Output the data that follows, keeping every line identical.

━━ DATA EXCERPT

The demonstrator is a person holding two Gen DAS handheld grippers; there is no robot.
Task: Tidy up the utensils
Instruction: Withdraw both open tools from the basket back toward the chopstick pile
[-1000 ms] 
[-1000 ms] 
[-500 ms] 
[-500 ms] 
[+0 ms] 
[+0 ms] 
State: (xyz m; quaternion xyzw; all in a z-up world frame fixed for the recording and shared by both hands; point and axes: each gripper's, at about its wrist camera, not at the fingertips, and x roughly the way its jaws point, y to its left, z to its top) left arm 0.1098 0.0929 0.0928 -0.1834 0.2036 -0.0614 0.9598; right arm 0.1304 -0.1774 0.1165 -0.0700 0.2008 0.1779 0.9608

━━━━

TASK RESULT:
The demonstrator is a person holding two Gen DAS handheld grippers; there is no robot.
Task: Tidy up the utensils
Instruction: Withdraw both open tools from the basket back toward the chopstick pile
[-1000 ms] 
[-1000 ms] 
[-500 ms] 
[-500 ms] 
[+0 ms] 
[+0 ms] 
State: (xyz m; quaternion xyzw; all in a z-up world frame fixed for the recording and shared by both hands; point and axes: each gripper's, at about its wrist camera, not at the fingertips, and x roughly the way its jaws point, y to its left, z to its top) left arm 0.1098 0.0929 0.0928 -0.1834 0.2036 -0.0614 0.9598; right arm 0.1304 -0.1774 0.1165 -0.0700 0.2008 0.1779 0.9608

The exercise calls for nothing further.